Word for word, reproduce every line of the data.

PROVIDED MATERIAL =
:::::

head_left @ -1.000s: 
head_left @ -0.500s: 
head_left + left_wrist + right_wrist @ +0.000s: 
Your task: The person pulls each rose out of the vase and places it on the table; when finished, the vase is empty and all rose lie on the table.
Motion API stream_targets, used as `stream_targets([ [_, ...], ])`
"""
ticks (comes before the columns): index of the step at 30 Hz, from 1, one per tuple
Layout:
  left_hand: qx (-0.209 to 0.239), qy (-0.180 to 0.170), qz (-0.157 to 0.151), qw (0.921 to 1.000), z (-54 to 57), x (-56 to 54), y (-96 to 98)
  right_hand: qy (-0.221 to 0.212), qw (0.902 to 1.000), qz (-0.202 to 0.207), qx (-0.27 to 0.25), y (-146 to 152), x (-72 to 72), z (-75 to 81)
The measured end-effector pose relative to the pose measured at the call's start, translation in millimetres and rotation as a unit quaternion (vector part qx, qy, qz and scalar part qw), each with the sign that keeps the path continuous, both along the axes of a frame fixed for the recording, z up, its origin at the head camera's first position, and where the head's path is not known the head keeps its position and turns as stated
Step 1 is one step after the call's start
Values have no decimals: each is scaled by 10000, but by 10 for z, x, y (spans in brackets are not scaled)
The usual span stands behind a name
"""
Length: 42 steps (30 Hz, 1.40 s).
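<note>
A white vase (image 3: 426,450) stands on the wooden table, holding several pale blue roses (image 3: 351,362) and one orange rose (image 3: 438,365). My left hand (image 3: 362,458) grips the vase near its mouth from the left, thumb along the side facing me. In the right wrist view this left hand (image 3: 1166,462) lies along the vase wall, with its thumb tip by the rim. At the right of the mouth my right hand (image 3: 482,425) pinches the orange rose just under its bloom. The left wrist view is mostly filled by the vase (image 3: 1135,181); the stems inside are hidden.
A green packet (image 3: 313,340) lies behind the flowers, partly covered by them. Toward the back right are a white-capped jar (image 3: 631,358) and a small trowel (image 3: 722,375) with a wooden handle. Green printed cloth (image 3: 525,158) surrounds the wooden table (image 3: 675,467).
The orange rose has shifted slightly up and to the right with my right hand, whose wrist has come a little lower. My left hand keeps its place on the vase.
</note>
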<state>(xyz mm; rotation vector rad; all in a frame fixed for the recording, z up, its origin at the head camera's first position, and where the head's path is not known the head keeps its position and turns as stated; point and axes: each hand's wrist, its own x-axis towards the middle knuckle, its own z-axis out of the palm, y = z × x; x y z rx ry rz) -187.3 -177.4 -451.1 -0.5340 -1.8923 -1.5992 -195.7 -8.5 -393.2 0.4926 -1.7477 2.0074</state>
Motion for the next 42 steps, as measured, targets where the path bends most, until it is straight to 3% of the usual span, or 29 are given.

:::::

RESULT =
head_left @ -1.000s: 
head_left @ -0.500s: 
head_left + left_wrist + right_wrist @ +0.000s: 
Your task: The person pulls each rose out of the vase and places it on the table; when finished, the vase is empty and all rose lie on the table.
Motion API stream_targets, used as `stream_targets([ [_, ...], ])`
"""
ticks (comes before the columns): index of the step at 30 Hz, from 1, one per tuple
Layout:
  left_hand: qx (-0.209 to 0.239), qy (-0.180 to 0.170), qz (-0.157 to 0.151), qw (0.921 to 1.000), z (-54 to 57), x (-56 to 54), y (-96 to 98)
  right_hand: qy (-0.221 to 0.212), qw (0.902 to 1.000), qz (-0.202 to 0.207), qx (-0.27 to 0.25), y (-146 to 152), x (-72 to 72), z (-75 to 81)
The measured end-effector pose relative to the pose measured at the call's start, translation in millimetres and rotation as a unit quaternion (vector part qx, qy, qz and scalar part qw), each with the sign that keeps the path continuous, both along the axes of a frame fixed for the recording, z up, its origin at the head camera's first position, and where the head's path is not known the head keeps its position and turns as stated
Step 1 is one step after the call's start
Values have no decimals: each is scaled by 10000, but by 10 for z, x, y (spans in brackets are not scaled)
The usual span stands behind a name
"""
Length: 42 steps (30 Hz, 1.40 s).
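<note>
A white vase (image 3: 426,450) stands on the wooden table, holding several pale blue roses (image 3: 351,362) and one orange rose (image 3: 438,365). My left hand (image 3: 362,458) grips the vase near its mouth from the left, thumb along the side facing me. In the right wrist view this left hand (image 3: 1166,462) lies along the vase wall, with its thumb tip by the rim. At the right of the mouth my right hand (image 3: 482,425) pinches the orange rose just under its bloom. The left wrist view is mostly filled by the vase (image 3: 1135,181); the stems inside are hidden.
A green packet (image 3: 313,340) lies behind the flowers, partly covered by them. Toward the back right are a white-capped jar (image 3: 631,358) and a small trowel (image 3: 722,375) with a wooden handle. Green printed cloth (image 3: 525,158) surrounds the wooden table (image 3: 675,467).
The orange rose has shifted slightly up and to the right with my right hand, whose wrist has come a little lower. My left hand keeps its place on the vase.
</note>
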<state>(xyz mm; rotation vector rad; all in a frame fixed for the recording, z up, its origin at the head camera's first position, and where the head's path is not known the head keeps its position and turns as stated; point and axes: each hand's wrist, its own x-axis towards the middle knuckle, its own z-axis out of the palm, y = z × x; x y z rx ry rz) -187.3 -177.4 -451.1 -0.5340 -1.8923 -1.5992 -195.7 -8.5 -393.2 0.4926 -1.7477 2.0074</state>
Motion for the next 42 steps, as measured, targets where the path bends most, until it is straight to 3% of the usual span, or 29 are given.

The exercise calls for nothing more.